Furloughing staff to look after children.

With schools closed, the challenge of trying to work while looking after children is being faced by many people.

Remember, employees are eligible to be furloughed under the Coronavirus Job Retention Scheme if they are unable to work or are working reduced hours because they have caring responsibilities resulting from COVID-19.

HMRC’s latest guidance clarifies that this includes caring for children who are at home as a result of school and childcare facilities closing.

Cycle to work scheme and COVID-19.

This is a benefit that many employers offer, even in the Highlands and Islands. However, for the benefit exemption to apply there is a critical condition, that may not be achievable at the moment. The cycling equipment provided should be used mainly for qualifying journeys (to or from work or in the course of work).

If you are working from home due to COVID-19, you may not be travelling to work, meaning that this benefit becomes taxable.

However, if you joined the Cycle to Work scheme on or before 20 December 2020 the benefit will not be taxable. This is a temporary change and will come to an end on 5 April 2022, after which the normal rules of the exemption will apply.

It appears that employees who join a scheme from 21 December 2020 will need to meet all the normal conditions of the exemption.

MTD for income tax – trading and property income

Self-employed individuals and landlords with annual business or property income above £10,000 will fall within MTD for Income Tax from their next accounting period starting on or after 6 April 2023.

It is important to appreciate that it is the source of income that is mandated under MTD for Income Tax, not the individual taxpayer.

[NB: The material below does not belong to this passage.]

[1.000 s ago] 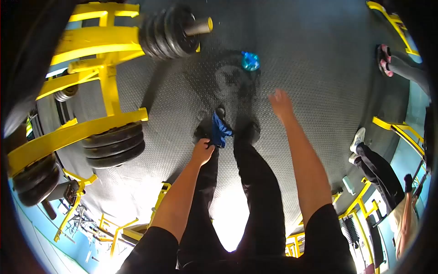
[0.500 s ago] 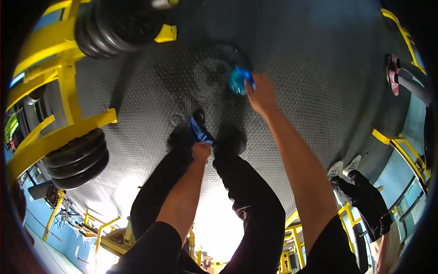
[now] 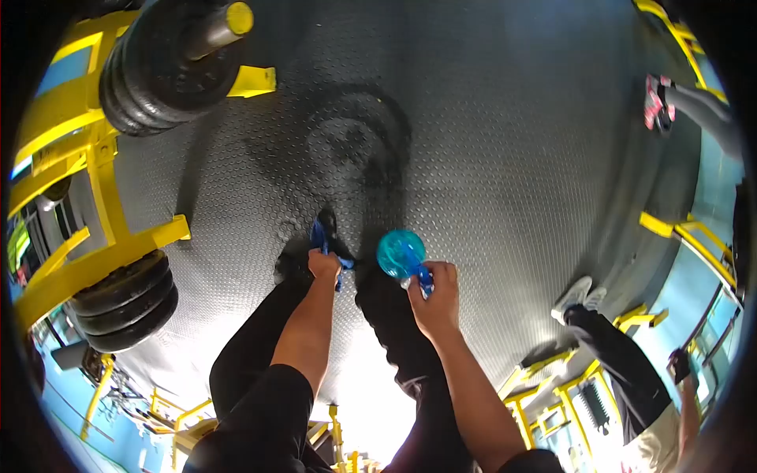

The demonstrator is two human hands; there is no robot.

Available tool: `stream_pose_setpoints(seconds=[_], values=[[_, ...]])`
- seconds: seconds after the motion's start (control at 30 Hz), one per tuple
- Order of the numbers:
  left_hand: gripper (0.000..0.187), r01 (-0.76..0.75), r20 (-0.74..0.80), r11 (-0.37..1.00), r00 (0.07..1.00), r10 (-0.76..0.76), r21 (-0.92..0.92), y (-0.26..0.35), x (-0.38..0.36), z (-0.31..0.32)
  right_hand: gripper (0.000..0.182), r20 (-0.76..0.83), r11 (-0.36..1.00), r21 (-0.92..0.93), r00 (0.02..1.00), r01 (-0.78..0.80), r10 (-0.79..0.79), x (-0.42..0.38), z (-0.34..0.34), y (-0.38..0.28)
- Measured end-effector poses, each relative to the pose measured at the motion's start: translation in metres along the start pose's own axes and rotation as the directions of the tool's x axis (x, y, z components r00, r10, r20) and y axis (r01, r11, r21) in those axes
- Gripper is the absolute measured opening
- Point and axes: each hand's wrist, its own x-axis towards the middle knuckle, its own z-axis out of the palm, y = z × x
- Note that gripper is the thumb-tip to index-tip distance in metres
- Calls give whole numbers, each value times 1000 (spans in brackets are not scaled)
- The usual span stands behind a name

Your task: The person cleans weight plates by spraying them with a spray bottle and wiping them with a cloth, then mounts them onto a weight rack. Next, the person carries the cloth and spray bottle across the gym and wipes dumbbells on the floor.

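Observation:
My right hand [image 3: 438, 299] is closed round the blue top of a spray bottle [image 3: 401, 254], whose round teal body points up and left over the floor. Near my left shoe, my left hand [image 3: 323, 264] grips a dark blue cloth [image 3: 318, 236], part of which hangs below the fingers. The black textured floor [image 3: 505, 181] bears a dark, wet-looking ring-shaped mark [image 3: 347, 142] ahead of my feet.
At the left stands a yellow rack [image 3: 110, 189] with black weight plates [image 3: 126, 303]. One person's pink shoes [image 3: 654, 102] show at the upper right. Another person in dark trousers [image 3: 623, 370] stands at the lower right, near yellow frames [image 3: 686, 236].
My right hand has drawn back towards my body with the bottle, which now points away from me. My left hand has shifted slightly left with the cloth. The view has shifted too.

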Motion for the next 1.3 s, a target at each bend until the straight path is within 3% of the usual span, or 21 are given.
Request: stream_pose_setpoints(seconds=[0.03,0.1,0.17,0.2,0.23,0.3,0.33,0.4,0.5,0.53,0.6,0.67,0.73,0.8,0.87,0.97,1.03,1.13,1.2,1.3], values=[[41,-10,9,1000,1000,10,15,6,-20,-12,29,8,999,38,1000,21,-21,-2,-5,-5],[39,-206,100,978,973,207,-22,43,-81,-67,26,-86,994,33,991,106,-102,-12,4,7],[38,-317,140,938,932,336,-140,38,-111,-91,27,-192,999,-17,980,44,-46,-27,4,1],[38,-319,156,942,930,332,-102,51,-138,-115,29,-175,1000,10,984,27,-25,-36,-3,-9],[43,-255,287,964,921,265,-71,71,-170,-151,30,-159,999,39,987,7,0,-51,-11,-19],[55,-262,475,951,824,310,-165,74,-206,-209,36,-163,995,48,984,83,-75,-93,-63,-56],[55,-340,497,928,785,371,-156,99,-242,-252,39,-151,995,55,986,82,-73,-107,-87,-69],[50,-500,469,828,685,558,-254,98,-255,-275,42,-172,990,58,978,128,-116,-115,-139,-90],[49,-386,527,900,731,433,-205,154,-356,-387,46,-120,995,24,988,101,-98,-153,-197,-93],[49,-391,519,893,728,448,-222,152,-367,-403,46,-170,993,21,979,115,-110,-158,-212,-92],[49,-548,392,778,671,629,-309,152,-377,-433,44,-218,990,-48,966,131,-138,-158,-251,-98],[48,-619,275,758,707,651,-206,162,-403,-475,47,-197,994,-30,974,109,-113,-161,-286,-111],[51,-548,198,829,806,558,-107,157,-395,-502,47,-203,995,-43,974,95,-101,-167,-311,-111],[52,-514,79,827,837,541,-228,163,-411,-546,44,-212,988,-94,968,118,-136,-162,-323,-95],[47,-429,22,835,885,464,-346,130,-356,-545,38,-286,987,-54,944,154,-163,-153,-331,-92],[43,-302,72,897,937,341,-324,127,-348,-577,35,-298,974,-189,937,128,-181,-159,-350,-128],[42,-292,111,867,925,363,-404,133,-346,-588,33,-290,976,-192,945,99,-153,-159,-355,-148],[43,-401,164,796,840,517,-453,153,-336,-595,33,-361,967,-202,906,155,-220,-167,-357,-194],[42,-516,108,811,822,560,-276,191,-344,-599,33,-411,955,-230,871,186,-268,-166,-352,-222],[43,-578,205,763,741,639,-289,248,-345,-594,35,-456,966,-158,853,204,-255,-164,-347,-270]])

This means that individuals who are self-employed and also rent out property could have two separate mandated start dates. Partnerships, that also rent out property will be able to make a single submission.

Scottish Government delivers 2021–22 Budget Statement.

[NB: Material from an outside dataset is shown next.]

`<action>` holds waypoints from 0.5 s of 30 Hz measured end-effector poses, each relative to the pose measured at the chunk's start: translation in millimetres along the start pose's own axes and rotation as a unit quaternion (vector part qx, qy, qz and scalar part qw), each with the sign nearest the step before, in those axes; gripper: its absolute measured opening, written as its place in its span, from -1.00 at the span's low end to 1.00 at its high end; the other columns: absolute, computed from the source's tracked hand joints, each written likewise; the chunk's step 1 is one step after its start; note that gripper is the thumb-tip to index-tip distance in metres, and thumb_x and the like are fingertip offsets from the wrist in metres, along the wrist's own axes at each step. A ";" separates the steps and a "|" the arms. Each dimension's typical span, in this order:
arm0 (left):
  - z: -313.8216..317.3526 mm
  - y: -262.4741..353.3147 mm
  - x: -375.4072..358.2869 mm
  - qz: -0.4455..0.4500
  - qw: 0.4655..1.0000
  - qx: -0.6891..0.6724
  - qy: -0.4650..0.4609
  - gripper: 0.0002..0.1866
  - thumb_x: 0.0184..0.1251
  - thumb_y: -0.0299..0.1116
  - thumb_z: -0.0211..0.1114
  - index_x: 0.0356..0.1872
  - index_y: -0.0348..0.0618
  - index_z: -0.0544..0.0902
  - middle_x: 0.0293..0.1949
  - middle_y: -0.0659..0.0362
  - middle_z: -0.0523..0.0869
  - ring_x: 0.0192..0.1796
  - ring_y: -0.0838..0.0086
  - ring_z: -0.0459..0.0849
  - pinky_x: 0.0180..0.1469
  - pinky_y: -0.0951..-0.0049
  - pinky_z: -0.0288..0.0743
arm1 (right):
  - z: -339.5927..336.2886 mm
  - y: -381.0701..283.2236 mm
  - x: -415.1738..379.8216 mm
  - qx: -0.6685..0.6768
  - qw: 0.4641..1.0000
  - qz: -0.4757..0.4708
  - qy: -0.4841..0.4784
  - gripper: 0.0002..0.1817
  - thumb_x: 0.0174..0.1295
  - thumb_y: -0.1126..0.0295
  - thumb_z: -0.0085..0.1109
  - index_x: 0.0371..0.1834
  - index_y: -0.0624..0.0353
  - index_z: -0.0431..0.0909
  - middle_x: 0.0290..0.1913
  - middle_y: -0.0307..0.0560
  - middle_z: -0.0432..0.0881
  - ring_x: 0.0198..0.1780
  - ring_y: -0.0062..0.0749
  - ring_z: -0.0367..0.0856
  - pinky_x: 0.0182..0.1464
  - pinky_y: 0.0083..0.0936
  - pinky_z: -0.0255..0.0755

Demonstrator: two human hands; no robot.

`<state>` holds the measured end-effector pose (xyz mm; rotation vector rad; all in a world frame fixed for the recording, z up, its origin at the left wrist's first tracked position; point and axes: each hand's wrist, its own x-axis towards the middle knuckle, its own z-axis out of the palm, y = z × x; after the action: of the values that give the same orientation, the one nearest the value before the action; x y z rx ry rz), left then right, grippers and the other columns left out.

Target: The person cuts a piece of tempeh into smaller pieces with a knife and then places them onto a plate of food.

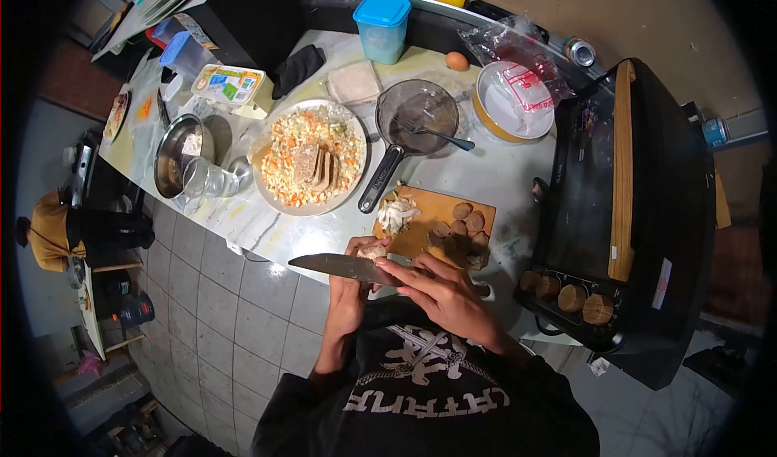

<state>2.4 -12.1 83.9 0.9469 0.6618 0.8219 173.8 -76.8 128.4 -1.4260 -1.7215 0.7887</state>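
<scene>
A large knife points to the left in front of my body, its handle end hidden by my hands. My right hand is closed at the knife, with fingers lying along its blade. Beneath and behind the blade, my left hand is closed around a small pale piece of food. Just beyond my hands lies a wooden cutting board, with chopped white pieces on its left and several round brown slices on its right.
A plate of chopped vegetables and brown slices, a black pan with a fork, a metal bowl and a glass stand beyond the board. A black oven is at right. Another person stands far left.
</scene>
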 end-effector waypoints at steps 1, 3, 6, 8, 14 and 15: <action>-0.3 -0.2 -2.5 0.000 1.000 0.001 0.002 -0.39 0.43 0.04 0.05 0.18 -0.36 0.29 0.09 0.09 0.55 -0.26 0.67 0.52 -0.34 0.72 0.29 | -0.6 -1.5 -0.7 0.005 1.000 0.006 -0.007 -0.40 0.20 0.46 0.21 0.34 -0.16 0.38 -0.31 -0.07 0.44 -0.38 -0.28 0.52 -0.35 -0.34 0.46; -1.9 0.7 -4.8 -0.028 0.999 0.017 0.014 -0.46 0.45 -0.03 0.03 0.17 -0.33 0.30 0.10 0.08 0.56 -0.15 0.64 0.57 -0.27 0.72 0.38 | -1.2 -1.7 -0.4 0.010 1.000 0.009 -0.011 -0.39 0.19 0.48 0.21 0.34 -0.16 0.38 -0.32 -0.08 0.43 -0.39 -0.29 0.52 -0.35 -0.34 0.46; 0.7 2.2 -3.5 -0.030 0.999 0.021 0.017 -0.51 0.48 -0.08 -0.02 0.15 -0.33 0.31 0.11 0.06 0.55 -0.02 0.57 0.59 -0.13 0.67 0.47 | -0.1 -3.1 -5.3 -0.014 1.000 -0.006 -0.008 -0.37 0.16 0.50 0.23 0.35 -0.16 0.37 -0.34 -0.09 0.40 -0.40 -0.31 0.51 -0.36 -0.35 0.46; 4.4 4.2 -0.7 -0.021 1.000 0.017 0.001 -0.53 0.49 -0.10 -0.04 0.15 -0.33 0.32 0.10 0.04 0.55 0.01 0.53 0.59 -0.07 0.63 0.49 | -2.0 -5.3 -4.4 -0.013 1.000 0.012 0.007 -0.37 0.05 0.55 0.30 0.27 -0.08 0.47 -0.39 -0.12 0.34 -0.41 -0.34 0.42 -0.36 -0.39 0.41; 4.7 7.5 1.4 -0.034 0.999 0.000 0.003 -0.54 0.55 -0.09 -0.15 0.12 -0.35 0.35 0.06 0.01 0.56 0.00 0.45 0.60 -0.02 0.55 0.51 | -1.4 -5.8 -6.0 0.002 1.000 0.011 0.009 -0.38 0.05 0.56 0.29 0.27 -0.01 0.46 -0.39 -0.12 0.34 -0.41 -0.33 0.42 -0.33 -0.37 0.40; 4.7 8.4 1.3 -0.043 0.999 -0.002 0.017 -0.52 0.56 -0.06 -0.19 0.09 -0.36 0.38 0.02 0.03 0.57 -0.08 0.47 0.61 -0.09 0.56 0.50 | -1.7 -6.2 -5.5 0.003 1.000 0.009 0.008 -0.38 0.05 0.56 0.29 0.27 -0.01 0.46 -0.39 -0.12 0.34 -0.41 -0.33 0.42 -0.33 -0.37 0.40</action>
<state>4.2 -10.3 93.4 0.8970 0.7259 0.7647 172.5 -83.3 133.6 -1.4430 -1.6947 0.7886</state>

Scottish Parliament Finance Secretary Kate Forbes has delivered Scotland’s Budget Statement for 2021–22, but said that in the absence of a UK Budget, much of the necessary planning information is missing.

The structure of Scottish income tax will remain unchanged, while the starter, basic and higher rate bands will all increase by inflation for 2021–22. The top rate threshold will remain frozen at £150,000. This will see all Scottish taxpayers pay slightly less income tax next year than they will this year, based on their current income.

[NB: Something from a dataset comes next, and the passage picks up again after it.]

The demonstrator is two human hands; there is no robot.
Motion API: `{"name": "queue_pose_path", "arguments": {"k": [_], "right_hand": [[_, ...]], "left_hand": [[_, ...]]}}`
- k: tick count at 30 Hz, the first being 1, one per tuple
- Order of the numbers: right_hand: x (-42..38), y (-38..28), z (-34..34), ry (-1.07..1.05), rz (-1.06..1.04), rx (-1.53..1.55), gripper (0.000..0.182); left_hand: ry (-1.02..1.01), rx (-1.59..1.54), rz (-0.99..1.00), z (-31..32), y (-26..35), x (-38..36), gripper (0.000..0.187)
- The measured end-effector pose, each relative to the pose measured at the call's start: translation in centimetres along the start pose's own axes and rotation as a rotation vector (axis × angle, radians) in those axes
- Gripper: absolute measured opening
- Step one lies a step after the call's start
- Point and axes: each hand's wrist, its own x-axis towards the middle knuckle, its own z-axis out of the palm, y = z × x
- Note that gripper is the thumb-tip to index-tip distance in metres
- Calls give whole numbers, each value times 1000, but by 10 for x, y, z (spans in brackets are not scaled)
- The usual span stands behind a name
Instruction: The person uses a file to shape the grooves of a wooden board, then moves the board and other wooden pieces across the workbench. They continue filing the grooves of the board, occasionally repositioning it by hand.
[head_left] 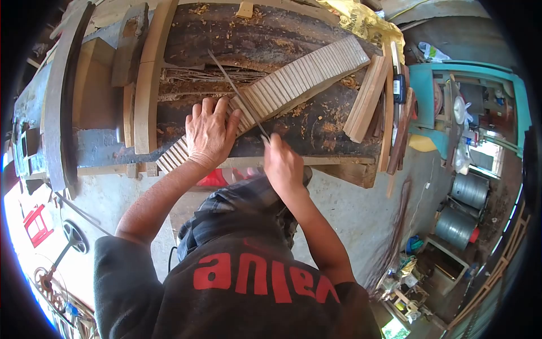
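Observation:
A long wooden board with many close crosswise grooves [305, 73] lies diagonally over the dark, worn workbench [226, 34]. My left hand [210, 131] rests on the board's lower part, its fingers spread and pressing on the wood. Just beside its thumb, a long thin metal blade [231, 80] crosses the board at a slant. My right hand [282, 165] is closed round the near end of this blade, at the board's near edge. Whether it is a file or a saw blade I cannot make out; its grip end is hidden in my fingers.
Wooden planks [149, 79] stand at the bench's left side. To the right lie wood blocks [367, 99] and a black-handled tool [399, 88]. Shavings and a small wood block [244, 9] lie on the bench. A yellow sack [367, 22] is at the back, near a teal cabinet [423, 93].

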Motion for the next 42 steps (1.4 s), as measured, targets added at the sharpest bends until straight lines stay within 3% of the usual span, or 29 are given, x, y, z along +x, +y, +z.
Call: {"name": "queue_pose_path", "arguments": {"k": [13,20,28,36,42], "right_hand": [[-54,15,-2,-48,111,86,12],[6,-4,12,40,27,27,13],[-37,29,8,-54,58,149,15],[-55,31,7,17,61,144,11],[-9,9,5,-56,67,149,10]], "left_hand": [[0,18,9,1,1,0,43],[-1,34,8,1,2,0,45],[-39,22,-17,0,4,0,46],[-3,36,11,3,0,1,46],[41,53,24,8,-1,0,47]]}}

On Land and Buildings Transaction Tax (LBTT), the temporary change to the residential nil rate band introduced in July 2020 will end as planned, and the ceiling of the nil rate band will return to £145,000 from 1 April 2021, with no other changes to rates or bands.

LBTT first-time buyer relief will remain in place, saving first-time buyers up to £600 and meaning that an estimated 8 out of 10 first-time buyers will pay no tax at all.

The LBTT Additional Dwelling Supplement (ADS) rate will remain at 4 per cent for 2021–22. However, the Scottish Government intends to consult early in the next Parliament on reforms to the ADS.

Non-residential LBTT rates and bands will remain unchanged.

Finally, on Scottish Landfill Tax (SLfT), the standard rate of Scottish landfill tax will rise to £96.70 per tonne and the lower rate to £3.10 per tonne in 2021–22.

BEIS to build UK-wide business subsidy regime.

The Department for Business, Energy and Industrial Strategy (BEIS) has set out plans for a new UK-wide subsidy control system, to replace the EU state aid regime, which it says will provide more flexible and tailored financial support to businesses.

Local authorities, public bodies and the devolved administrations in Edinburgh, Cardiff and Belfast will be empowered to decide if they can issue taxpayer subsidies by following a set of UK-wide principles.

The new system is intended to be more flexible, agile and tailored to support business growth and innovation as well as maintain a competitive market economy and protect the UK internal market. At the same time, it will help protect against wasteful spending.